> [Stored items]
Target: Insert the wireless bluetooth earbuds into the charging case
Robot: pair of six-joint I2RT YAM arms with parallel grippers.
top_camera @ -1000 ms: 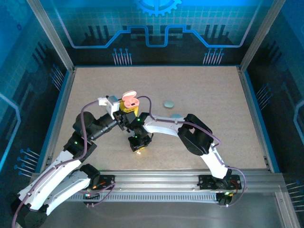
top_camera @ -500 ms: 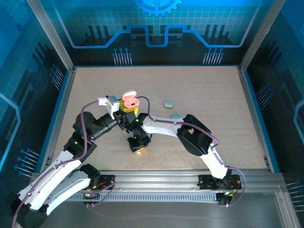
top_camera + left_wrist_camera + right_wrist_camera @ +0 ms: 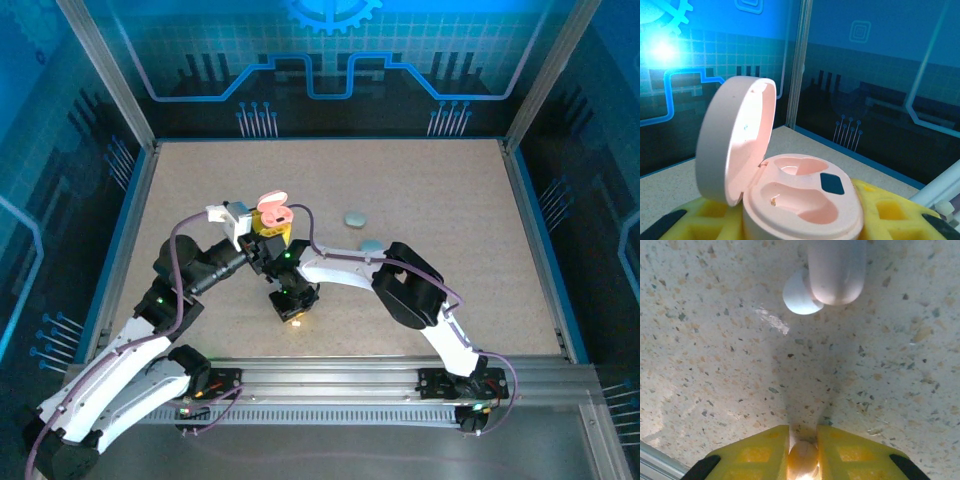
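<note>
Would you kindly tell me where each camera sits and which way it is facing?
Top external: high behind the robot, looking down on the table; both arms show.
Left wrist: on the left arm, looking level toward the enclosure walls; left gripper shut on the open pink charging case.
Right wrist: looking down at the table; right gripper pinches a pale earbud.
Shared: top and left wrist views both show the charging case.

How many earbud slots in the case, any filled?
2, side by side in the open case: the far slot and the near slot. Both empty.
</note>
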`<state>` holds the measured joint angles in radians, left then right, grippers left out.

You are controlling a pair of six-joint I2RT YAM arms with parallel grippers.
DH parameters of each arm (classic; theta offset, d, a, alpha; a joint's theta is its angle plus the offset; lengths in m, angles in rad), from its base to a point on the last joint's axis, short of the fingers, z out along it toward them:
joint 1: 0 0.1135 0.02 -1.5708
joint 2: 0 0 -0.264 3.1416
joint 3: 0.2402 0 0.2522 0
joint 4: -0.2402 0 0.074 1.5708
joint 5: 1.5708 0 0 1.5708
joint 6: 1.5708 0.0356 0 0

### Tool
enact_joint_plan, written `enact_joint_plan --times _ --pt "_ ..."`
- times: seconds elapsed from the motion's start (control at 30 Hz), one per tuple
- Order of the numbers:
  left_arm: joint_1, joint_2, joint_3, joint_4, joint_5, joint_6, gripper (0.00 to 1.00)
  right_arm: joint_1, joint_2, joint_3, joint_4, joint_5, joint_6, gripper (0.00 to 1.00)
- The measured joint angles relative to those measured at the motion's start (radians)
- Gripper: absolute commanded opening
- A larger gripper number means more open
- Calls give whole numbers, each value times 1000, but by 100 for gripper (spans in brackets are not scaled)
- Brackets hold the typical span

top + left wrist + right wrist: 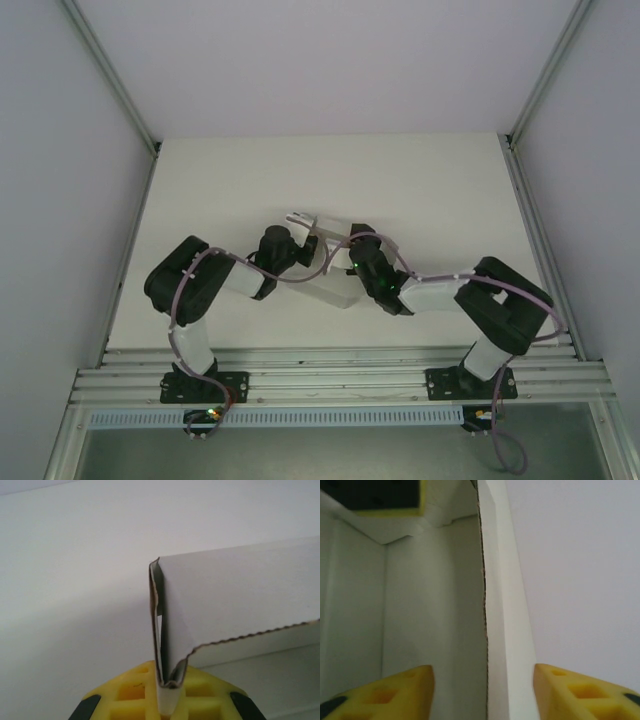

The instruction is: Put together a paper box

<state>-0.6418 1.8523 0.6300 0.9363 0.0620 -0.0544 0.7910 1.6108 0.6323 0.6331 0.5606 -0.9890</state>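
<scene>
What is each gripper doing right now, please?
Left gripper: closed, pinching a folded edge of the paper box.
Right gripper: open, straddling a wall of that box without gripping it.

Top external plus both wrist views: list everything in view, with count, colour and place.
paper box: 1, white, mid-table between the two tools, partly folded up
table: 1, off-white, under the box
enclosure walls: 3, pale grey, left, back and right of the table
rail: 1, silver, along the near edge, carrying both arm bases
cables: 2, pinkish, one along each arm
arms: 2, black and white, reaching in from left and right
left tool: 1, yellow pads, shut on a folded edge of the box
right tool: 1, yellow pads, open, straddling a box wall
</scene>
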Motion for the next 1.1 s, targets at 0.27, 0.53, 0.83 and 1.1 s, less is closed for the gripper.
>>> enact_joint_plan --times 0.27,0.53,0.83,1.1 --pt "23 2 0 0 81 0 0 -30 -271 -8 -308 -112 298 92" --pt "81 39 14 39 224 -23 0 -233 -465 -3 -535 -327 604 99" --pt "37 51 52 2 226 42 0 -317 -169 463 -785 -590 892 81" --pt "18 51 65 -16 199 82 0 -335 130 674 -949 -758 960 71"
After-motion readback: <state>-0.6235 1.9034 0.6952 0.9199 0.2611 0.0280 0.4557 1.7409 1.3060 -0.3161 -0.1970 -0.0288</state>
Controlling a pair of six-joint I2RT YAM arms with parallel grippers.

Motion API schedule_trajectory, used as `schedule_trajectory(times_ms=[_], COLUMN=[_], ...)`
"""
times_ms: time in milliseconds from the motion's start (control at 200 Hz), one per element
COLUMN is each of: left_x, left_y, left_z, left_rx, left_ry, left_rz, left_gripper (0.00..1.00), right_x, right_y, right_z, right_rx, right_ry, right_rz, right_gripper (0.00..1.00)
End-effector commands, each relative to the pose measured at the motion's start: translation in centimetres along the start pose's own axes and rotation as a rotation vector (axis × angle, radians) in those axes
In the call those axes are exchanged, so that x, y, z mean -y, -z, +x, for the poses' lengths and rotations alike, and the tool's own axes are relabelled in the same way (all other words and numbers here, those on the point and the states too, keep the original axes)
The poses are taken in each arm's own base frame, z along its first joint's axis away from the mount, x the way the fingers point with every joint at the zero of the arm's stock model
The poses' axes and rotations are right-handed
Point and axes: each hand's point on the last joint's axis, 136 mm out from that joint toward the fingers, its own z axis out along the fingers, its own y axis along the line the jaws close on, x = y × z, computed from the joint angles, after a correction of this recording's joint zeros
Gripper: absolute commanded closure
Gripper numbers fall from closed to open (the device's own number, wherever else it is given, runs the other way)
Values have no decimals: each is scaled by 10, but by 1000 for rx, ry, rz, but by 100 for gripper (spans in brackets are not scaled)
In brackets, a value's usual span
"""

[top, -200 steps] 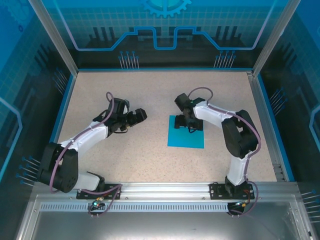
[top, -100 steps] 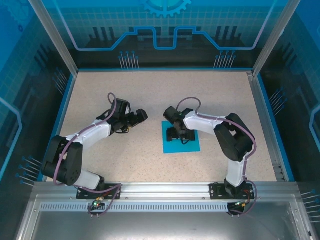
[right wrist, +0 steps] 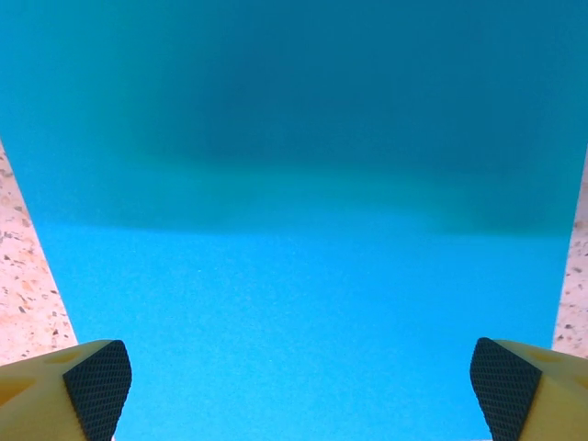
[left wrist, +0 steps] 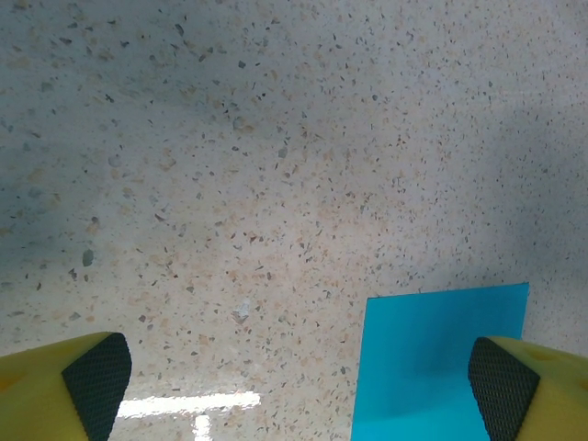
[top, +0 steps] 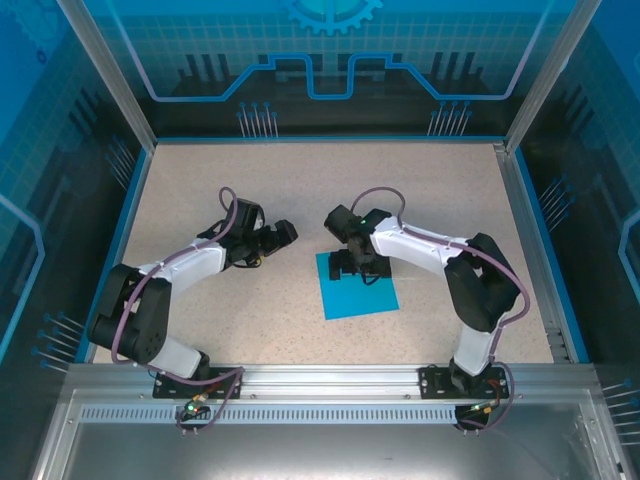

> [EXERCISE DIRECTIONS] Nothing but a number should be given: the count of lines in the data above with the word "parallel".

> [SOLUTION FOR THIS PROBLEM] 3